Let me set the scene….
It’s 9:30 pm on a Thursday night after a long week. You just got your child to bed after another night of tears that required two extensive leg massages and long-winded reassurance that this leg pain is just growing pains and they will feel better in the morning. Now, settled on the couch and finally able to take a breath, you begin asking yourself...
It’s been four straight days—Is this more than just growing pains?
Should we go see someone?
Tomorrow is Friday, who could we even call to get in?
Have I met my deductible?
Did I add milk to the curbside order?
Allow me to help you navigate the murky waters of benign nocturnal limb pains, formally known as growing pains.
What are Growing Pains?
Benign nocturnal limb pain predictably rears its ugly head in the early evening into the middle of the night with complaints located in the thighs, back of knees, calves or shins. This cramping or aching pain typically occurs in both legs, does not limit activity during the day and does not cause any limp or limited movement of a specific joint.
This pain can be very episodic, lasting minutes to hours, have varying pain-free intervals from days to months and magically disappears in the morning.
What is the Normal Age for Growing Pain?
These pains can be seen in kiddos as early as 4 years old and can continue up to age 12(ish) with fluctuating length of symptoms and a stronger chance of occurring if immediate family member also experienced “growing pains”.
Why do Growing Pains Happen?
Despite all the advances in the medical field, the cause of benign nocturnal limb pain is still not confirmed. Many different mechanisms have been proposed from an overuse reaction in the muscles, to vitamin D deficiency, to child specific characteristics like pain threshold, anatomical alignment, or hypermobility. This means there is no single test available and is diagnosed by exclusion of other possible diagnoses. The pain typically does not influence activity participation during the day and will not cause any long-term effects.
The real question is …
When Should I Worry About my Child’s Growing Pains?
Probably time to make that call if your child’s pain is:
Caused by a specific injury
Only on one side (only 20% of benign nocturnal limb pain cases)
Persistent over weeks
Increasing in nature
Consistently accompanied by limping, a lump in a muscle, fever, dark colored urine, redness, significant fatigue
Swelling that does not improve the next day
What Can be Mistaken by Growing Pains?
There is a long list of differential diagnoses that could be mistaken for benign nocturnal limb pain; however the intention of this post is not to send anyone down a WebMD panic spiral in the middle of the night.
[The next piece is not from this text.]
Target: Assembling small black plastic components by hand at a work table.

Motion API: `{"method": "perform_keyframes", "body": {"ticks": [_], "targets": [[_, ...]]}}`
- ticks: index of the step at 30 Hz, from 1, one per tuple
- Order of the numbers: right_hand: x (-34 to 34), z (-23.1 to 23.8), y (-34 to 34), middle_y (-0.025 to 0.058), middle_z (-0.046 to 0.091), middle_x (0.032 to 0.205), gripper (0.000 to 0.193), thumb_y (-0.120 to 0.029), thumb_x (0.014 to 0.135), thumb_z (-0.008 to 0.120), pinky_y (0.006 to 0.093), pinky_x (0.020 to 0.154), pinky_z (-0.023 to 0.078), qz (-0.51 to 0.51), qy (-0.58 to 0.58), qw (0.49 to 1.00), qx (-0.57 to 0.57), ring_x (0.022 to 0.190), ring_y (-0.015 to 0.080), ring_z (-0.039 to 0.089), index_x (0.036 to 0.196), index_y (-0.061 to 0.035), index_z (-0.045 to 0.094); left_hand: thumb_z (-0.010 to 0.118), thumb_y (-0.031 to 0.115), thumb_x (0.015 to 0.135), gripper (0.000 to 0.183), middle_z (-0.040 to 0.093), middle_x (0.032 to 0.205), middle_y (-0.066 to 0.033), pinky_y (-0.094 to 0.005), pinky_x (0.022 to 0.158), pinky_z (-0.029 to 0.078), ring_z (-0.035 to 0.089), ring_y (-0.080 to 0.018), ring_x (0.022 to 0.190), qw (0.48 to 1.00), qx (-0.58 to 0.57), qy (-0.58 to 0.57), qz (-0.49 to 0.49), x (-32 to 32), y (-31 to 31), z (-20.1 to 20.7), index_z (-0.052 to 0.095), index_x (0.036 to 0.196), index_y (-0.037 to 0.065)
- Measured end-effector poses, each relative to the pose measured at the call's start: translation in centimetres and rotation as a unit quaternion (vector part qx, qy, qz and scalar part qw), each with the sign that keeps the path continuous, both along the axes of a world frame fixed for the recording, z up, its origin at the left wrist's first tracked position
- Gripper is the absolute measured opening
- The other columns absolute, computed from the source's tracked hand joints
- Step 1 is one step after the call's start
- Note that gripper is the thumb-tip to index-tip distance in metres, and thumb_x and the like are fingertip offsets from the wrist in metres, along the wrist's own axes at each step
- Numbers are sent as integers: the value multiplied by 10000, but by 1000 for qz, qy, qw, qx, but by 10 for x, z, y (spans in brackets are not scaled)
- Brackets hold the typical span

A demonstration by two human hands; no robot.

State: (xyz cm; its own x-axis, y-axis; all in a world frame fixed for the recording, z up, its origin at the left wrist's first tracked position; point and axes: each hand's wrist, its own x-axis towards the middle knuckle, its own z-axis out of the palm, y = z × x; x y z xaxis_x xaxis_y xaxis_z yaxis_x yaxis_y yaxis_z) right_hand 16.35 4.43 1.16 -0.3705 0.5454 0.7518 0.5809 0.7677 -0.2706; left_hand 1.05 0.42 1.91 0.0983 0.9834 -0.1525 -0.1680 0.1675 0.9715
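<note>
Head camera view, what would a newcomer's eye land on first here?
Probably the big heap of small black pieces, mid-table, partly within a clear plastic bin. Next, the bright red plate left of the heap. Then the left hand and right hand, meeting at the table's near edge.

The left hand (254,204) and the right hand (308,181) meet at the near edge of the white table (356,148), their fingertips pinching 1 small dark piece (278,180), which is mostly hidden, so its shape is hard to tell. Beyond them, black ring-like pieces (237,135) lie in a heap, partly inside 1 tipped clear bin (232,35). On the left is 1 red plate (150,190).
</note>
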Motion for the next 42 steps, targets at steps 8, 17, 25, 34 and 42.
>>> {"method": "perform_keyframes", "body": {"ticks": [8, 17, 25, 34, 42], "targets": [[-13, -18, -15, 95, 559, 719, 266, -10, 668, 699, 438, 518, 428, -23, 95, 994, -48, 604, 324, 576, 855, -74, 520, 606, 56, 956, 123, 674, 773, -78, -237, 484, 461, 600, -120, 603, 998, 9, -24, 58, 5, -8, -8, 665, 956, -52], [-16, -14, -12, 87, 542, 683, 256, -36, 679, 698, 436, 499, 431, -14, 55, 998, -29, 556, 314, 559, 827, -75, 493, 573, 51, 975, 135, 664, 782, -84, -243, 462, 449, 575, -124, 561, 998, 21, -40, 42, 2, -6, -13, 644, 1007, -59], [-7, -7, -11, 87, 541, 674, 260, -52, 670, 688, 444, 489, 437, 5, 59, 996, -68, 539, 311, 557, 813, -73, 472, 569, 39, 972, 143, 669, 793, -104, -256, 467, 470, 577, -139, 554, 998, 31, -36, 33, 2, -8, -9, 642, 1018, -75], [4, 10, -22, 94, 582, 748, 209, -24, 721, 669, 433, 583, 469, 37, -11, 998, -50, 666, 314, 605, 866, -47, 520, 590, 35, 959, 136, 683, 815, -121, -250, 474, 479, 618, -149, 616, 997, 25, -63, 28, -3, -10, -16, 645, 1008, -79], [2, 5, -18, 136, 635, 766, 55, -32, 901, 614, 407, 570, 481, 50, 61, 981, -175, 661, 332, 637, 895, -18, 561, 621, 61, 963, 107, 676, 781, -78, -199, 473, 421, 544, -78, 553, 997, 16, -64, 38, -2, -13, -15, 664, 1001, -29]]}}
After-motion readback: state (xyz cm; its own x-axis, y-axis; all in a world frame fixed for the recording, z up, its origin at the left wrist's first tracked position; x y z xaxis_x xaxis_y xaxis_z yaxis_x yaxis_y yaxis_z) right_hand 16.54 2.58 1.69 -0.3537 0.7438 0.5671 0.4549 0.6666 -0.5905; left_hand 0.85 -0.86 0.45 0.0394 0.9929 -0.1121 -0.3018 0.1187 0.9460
There is a great review of evidence including informative charts listed from the first reference articles below. Now kindly close the google search tab(s).
Finally, what to do!
Ok, phew. No need to try to shove an appointment in the last day of the week. Let’s get through this together.
Things to do now:
Draw a warm bath or using a heating pad to increase circulation to the affected area.
Gently massage the painful area as touch is healing, especially yours!
Gently stretch the muscles that surround the painful area.
Over the counter pain medications can be used to decrease symptoms in the short term.
Things to do later:
Consider adding a strengthening and stretching program to your family routine. One of our CTPO Physician Assistants, Chand Shah, runs through a great yoga routine in our video library that you can try with your kiddo at: https://www.ctpomd.com/video-library
For more specific and personalized strengthening or stretching program, schedule a visit with a physical therapist who can evaluate your child to look for opportunities for improvement in your child’s strength, flexibility or movement patterns.
Consider adding Vitamin D supplementation especially in the winter month and if your child happens to be a picky eater.
CTPO is here to help navigate the many resources and opinions that are readily available at our fingertips to make the early years of your child’s life as pain-free as possible.
Now back to that curbside order...
To make an appointment with one of our Physical Therapists, please contact us at (512) 478-8116 or Request an Appointment online!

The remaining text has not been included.